A collaborative group was established, coordinated from the Heart Failure Unit of the Imperial College School of Medicine, London. A prospective protocol was written and agreed by the collaborative group before data collection, specifying the methods to be used, the main prespecified analyses, and a common dataset of collected variables.
We searched Medline for randomised controlled trials since 1990 of exercise training in patients with chronic congestive heart failure or left ventricular dysfunction. We cross checked our findings to identify any other published or unpublished trials by consulting researchers and colleagues in exercise physiology and heart failure and by scrutinising reference lists from review articles, and abstracts presented at scientific sessions and published in Circulation, the Journal of the American College of Cardiology, and the European Heart Journal. A subsequent search of the Cochrane Reviews database yielded no additional studies.
Selection and validity assessment
The characteristics of trials to be included were that they should be randomised parallel group controlled trials and should evaluate exercise training without any other simultaneous intervention that could confound the results, should study patients with stable heart failure (three months or more of stability) due to left systolic ventricular dysfunction (left ventricular ejection fraction less than 50%), should have an exercise programme lasting eight weeks or more, should utilise training involving at least both legs (trials of arm or single leg training were excluded), and should have survival follow up of three months or more.

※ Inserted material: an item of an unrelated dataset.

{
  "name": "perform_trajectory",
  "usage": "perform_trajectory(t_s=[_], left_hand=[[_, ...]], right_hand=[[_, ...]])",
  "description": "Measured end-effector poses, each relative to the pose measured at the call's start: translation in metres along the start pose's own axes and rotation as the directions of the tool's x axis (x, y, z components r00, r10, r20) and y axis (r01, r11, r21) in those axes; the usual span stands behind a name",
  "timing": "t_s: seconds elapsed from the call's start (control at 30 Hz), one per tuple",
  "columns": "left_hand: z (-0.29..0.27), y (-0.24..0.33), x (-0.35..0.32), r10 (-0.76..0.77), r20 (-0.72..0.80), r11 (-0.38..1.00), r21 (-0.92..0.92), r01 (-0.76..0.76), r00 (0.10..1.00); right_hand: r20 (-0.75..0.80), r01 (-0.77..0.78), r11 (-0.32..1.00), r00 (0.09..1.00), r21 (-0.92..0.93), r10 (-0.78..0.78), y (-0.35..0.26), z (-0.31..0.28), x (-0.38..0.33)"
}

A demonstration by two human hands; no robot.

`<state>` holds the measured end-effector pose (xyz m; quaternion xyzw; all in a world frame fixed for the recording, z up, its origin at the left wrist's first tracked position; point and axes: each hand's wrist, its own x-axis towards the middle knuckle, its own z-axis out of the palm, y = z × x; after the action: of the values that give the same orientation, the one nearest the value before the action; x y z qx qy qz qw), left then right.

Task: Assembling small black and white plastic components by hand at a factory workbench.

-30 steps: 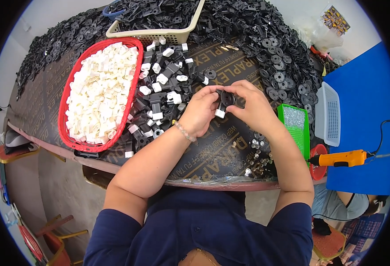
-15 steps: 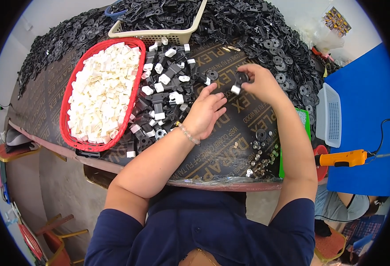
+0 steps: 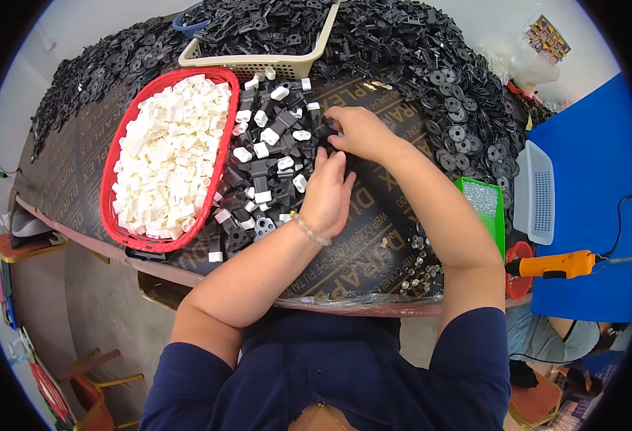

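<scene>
My right hand (image 3: 363,134) reaches in over the right edge of a heap of black plastic parts with white caps (image 3: 264,149). Its thumb and fingers are closed around a black plastic part (image 3: 323,130), mostly hidden by the fingers. Just below, my left hand (image 3: 324,192) has its fingers stretched out beside the same heap, with nothing visible in it. To the left, a red basket (image 3: 105,197) is full of white plastic caps (image 3: 169,158).
A beige basket (image 3: 258,65) of black parts stands at the back. Black discs (image 3: 457,133) pile up at the right. A green tray (image 3: 501,219) holds small silvery pieces, near loose metal bits (image 3: 418,262), a white basket (image 3: 535,190) and an orange power screwdriver (image 3: 560,266).
My right hand has moved left from over the bare board to the heap's edge; the white-capped black part it held is no longer plainly visible. My left hand has shifted slightly down.
</scene>
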<state>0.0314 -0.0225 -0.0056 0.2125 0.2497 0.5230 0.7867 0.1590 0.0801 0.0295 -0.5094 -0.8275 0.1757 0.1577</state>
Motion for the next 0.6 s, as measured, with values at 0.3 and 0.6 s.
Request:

Data abstraction and study characteristics
Initial screening identified 101 potential reports. Several groups had reported information from the same trial in more than one publication or had conducted more than one similar trial. Individual patients were therefore combined into one dataset for that centre, yielding 41 non-overlapping datasets: 27 had been published as peer reviewed original articles, 12 had been presented in abstract form only, and two had not been published in either form. Nine met the eligibility criteria.

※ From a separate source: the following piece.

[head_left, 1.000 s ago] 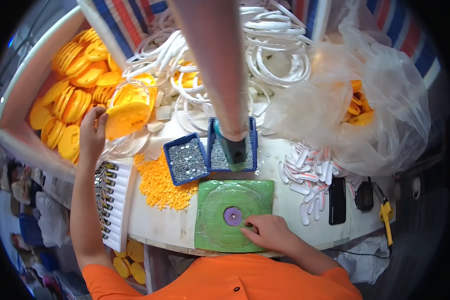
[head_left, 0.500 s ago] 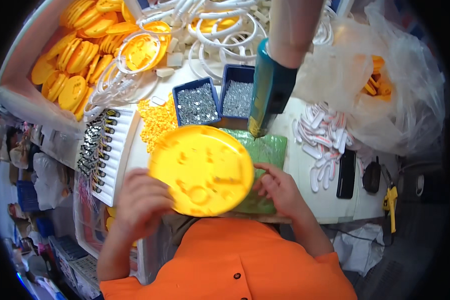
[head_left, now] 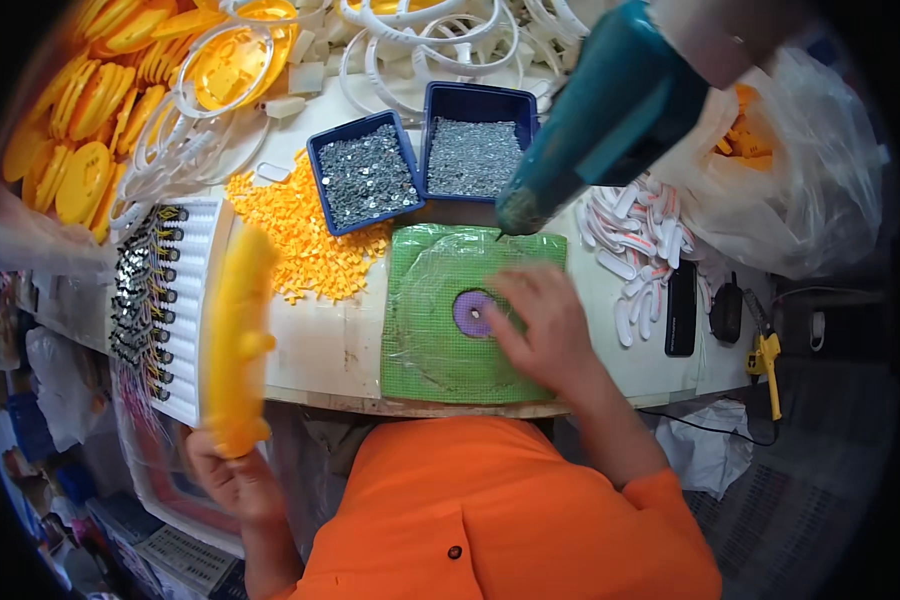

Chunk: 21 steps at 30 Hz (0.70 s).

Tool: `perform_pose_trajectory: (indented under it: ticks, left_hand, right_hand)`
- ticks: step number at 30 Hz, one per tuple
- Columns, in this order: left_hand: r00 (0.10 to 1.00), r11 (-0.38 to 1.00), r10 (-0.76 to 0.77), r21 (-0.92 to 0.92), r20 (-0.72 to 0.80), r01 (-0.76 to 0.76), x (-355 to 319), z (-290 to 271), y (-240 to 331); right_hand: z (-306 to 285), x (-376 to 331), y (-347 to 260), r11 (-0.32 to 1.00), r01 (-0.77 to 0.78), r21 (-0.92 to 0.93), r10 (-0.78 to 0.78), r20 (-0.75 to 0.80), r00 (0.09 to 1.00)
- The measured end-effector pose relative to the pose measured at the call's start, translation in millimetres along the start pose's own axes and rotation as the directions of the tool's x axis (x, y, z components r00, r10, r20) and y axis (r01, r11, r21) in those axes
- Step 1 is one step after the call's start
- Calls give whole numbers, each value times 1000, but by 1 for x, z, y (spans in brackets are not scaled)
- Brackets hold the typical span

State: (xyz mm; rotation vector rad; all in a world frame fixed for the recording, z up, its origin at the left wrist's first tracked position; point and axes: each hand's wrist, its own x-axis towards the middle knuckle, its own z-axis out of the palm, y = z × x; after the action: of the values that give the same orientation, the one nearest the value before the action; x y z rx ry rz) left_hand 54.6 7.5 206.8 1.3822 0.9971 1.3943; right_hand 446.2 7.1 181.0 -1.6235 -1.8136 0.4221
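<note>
At the left, my left hand (head_left: 242, 480) grips the lower end of a round yellow plastic disc (head_left: 238, 345), which is turned nearly edge-on and blurred by motion. My right hand (head_left: 548, 330) holds nothing; its fingers are apart over the green mat (head_left: 430, 350), close to a purple ring (head_left: 473, 313) at the mat's middle. Clear film covers the mat. Above the mat hangs a teal power screwdriver (head_left: 610, 110), its tip pointing down near the mat's far edge.
Two blue trays of small metal parts (head_left: 368, 175) stand beyond the mat, beside small yellow pieces (head_left: 305, 235). Yellow discs (head_left: 85, 185) and white rings (head_left: 425, 40) pile up at the back. White curved parts (head_left: 630, 235), a black phone (head_left: 681, 310) and a plastic bag (head_left: 800, 170) lie right.
My left hand has carried the yellow disc left off the mat and tipped it on edge. My right hand has let go of it and moved over the mat. The screwdriver hangs more slanted.
</note>
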Motion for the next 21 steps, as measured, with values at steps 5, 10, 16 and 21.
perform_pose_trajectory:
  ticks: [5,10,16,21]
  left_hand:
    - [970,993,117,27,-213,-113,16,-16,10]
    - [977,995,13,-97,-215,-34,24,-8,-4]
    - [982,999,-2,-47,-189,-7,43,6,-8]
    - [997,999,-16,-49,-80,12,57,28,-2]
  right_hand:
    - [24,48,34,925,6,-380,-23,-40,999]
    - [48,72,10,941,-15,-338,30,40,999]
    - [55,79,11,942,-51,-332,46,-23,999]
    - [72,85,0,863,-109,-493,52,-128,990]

After formal agreement, all principal investigators were asked to provide datasets in the form of anonymised individual patient data for each patient originally randomised. Datasets included age, sex, blood pressure, ischaemic versus non-ischaemic causes, functional class according to the New York Heart Association, left ventricular ejection fraction, exercise peak oxygen consumption, dates of randomisation, follow up, death, and, if available, data on any events that had occurred during hospital stay. If patients experienced more than one such event, only the first was recorded. Data on drugs and renal function were requested, but non-availability of this data was not an exclusion criterion for the meta-analysis.

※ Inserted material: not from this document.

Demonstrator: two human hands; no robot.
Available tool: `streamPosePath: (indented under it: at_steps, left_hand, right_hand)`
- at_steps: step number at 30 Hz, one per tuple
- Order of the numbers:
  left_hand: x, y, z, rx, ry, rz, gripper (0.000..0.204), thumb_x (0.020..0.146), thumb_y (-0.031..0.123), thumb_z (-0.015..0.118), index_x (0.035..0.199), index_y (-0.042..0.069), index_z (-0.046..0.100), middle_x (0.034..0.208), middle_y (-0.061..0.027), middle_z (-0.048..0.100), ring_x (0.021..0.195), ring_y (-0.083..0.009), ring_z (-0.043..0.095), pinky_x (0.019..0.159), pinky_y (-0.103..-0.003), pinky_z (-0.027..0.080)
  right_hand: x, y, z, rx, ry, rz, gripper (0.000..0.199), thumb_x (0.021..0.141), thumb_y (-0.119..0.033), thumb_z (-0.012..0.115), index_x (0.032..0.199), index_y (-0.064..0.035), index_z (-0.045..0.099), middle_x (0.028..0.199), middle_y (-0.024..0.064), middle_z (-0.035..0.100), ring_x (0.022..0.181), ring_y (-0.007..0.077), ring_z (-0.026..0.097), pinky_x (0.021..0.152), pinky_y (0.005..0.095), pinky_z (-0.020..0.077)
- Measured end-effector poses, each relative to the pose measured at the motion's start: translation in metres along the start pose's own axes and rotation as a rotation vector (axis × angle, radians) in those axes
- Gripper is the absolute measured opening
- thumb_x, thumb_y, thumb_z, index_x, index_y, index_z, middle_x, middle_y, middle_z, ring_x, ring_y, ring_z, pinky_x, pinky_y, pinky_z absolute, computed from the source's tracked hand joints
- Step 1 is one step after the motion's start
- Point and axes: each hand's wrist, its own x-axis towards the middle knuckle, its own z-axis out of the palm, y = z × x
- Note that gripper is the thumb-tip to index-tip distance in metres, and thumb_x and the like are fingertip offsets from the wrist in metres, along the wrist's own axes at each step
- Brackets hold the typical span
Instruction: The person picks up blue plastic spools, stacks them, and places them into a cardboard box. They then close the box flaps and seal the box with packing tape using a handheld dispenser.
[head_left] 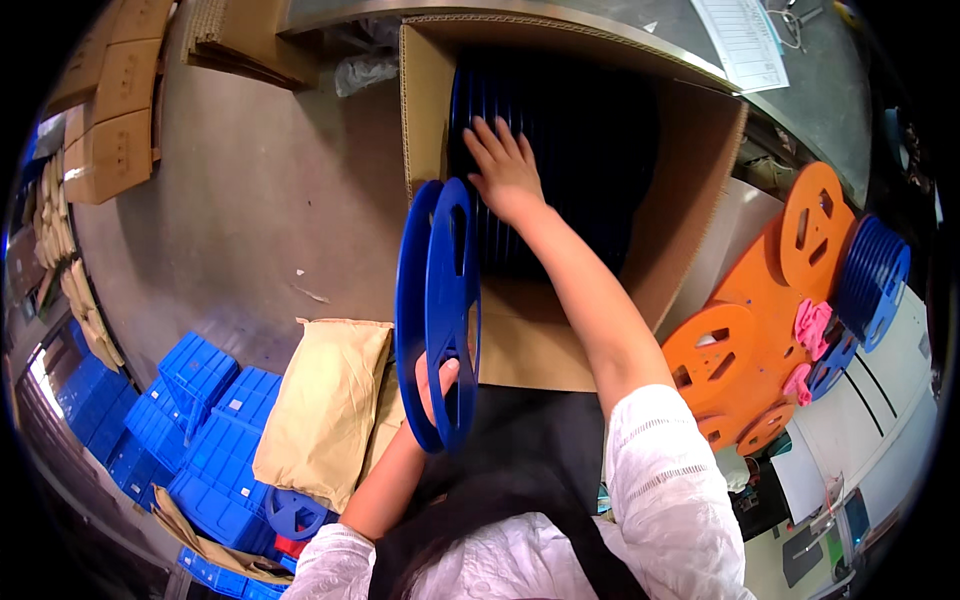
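Observation:
My left hand [432,386] grips a blue plastic reel [441,310] near its lower end, with the thumb showing through an opening in the flange. The reel stands on edge, its two round flanges side by side, at the left rim of an open cardboard box [695,190]. My right hand [505,175] reaches into this box, fingers spread over the edges of several blue reels [487,95] packed upright in a row. Deep shadow hides much of the box's inside.
A stuffed brown paper bag [325,410] lies left of the held reel. Blue crates [225,450] are stacked at the lower left. Orange discs [712,345] and more blue reels [872,285] are on the right. Beyond the box runs a grey tabletop [640,35] with a paper sheet [742,45].

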Motion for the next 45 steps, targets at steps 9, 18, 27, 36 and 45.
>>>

Datasets from each trial were transferred in electronic format (email or disk) to the coordinating centre at the Heart Failure Unit. They were checked for completeness and consistency to ensure that no errors had occurred in reformatting of the data and to check for consistency with the original publications. Queries were resolved by communication with the principal investigators. The number of events in this meta-analysis may differ slightly from those reported by the trials because follow up is now more complete. The datasets were then incorporated into the master database, which was used for analysis. Results of analyses were discussed at several meetings.
Analysis of potential publication bias
The potential for publication bias was first examined visually by constructing a funnel plot displaying precision of the estimate of the effect size (the reciprocal of its standard error) against the estimate of the effect size (odds ratio, on a logarithmic scale).6,7
Asymmetry was assessed formally by the Egger test.7
Finally, the association between variance and effect size was analysed by rank correlation using the Kendall tau method.
Analysis of time to end point
The prespecified event information collected was time to death (from any cause) and, in those studies that recorded it, time to first admission to hospital (for any reason). In all cases an intention to treat approach was used, so events occurring after allocation of treatment were included regardless of the duration of participation in an exercise programme. We considered a P value of less than 0.05 as significant.
The primary end point was time to death. A secondary end point was death or time to admission to hospital. Time to death was available for all studies and time to death or admission to hospital was available for eight of the nine studies. The treatment arms were combined into one arm as were the placebo arms. Statistical packages used were SAS Statview 5.0 and R (R Foundation for Statistical Computing, www.r-project.org
). The Kaplan-Meier method was applied to display the time to end point in the exercise and control arms during two years of follow up. After testing the Cox proportional hazards assumption, we calculated the hazard ratio for events in the exercise group compared with the non-exercise group.8
Statistical significance was tested with the Mantel-Cox log rank method.
Subgroup meta-analysis of dichotomous end points
The effect of exercise was also assessed in prespecified subgroups—males versus females, New York Heart Association functional class I-II versus III-IV, ischaemic versus non-ischaemic causes, age, peak oxygen uptake (< 15 ml/kg/min v ≥ 15ml/kg/min), left ventricular ejection fraction (< 27% v ≥ 27%), and duration of training programme (< 28 weeks v at least 28 weeks). The continuous variables were each dichotomised at their corresponding median values over the whole dataset. For each subgroup we determined whether the interaction term (subgroup×treatment arm) was significantly different from zero.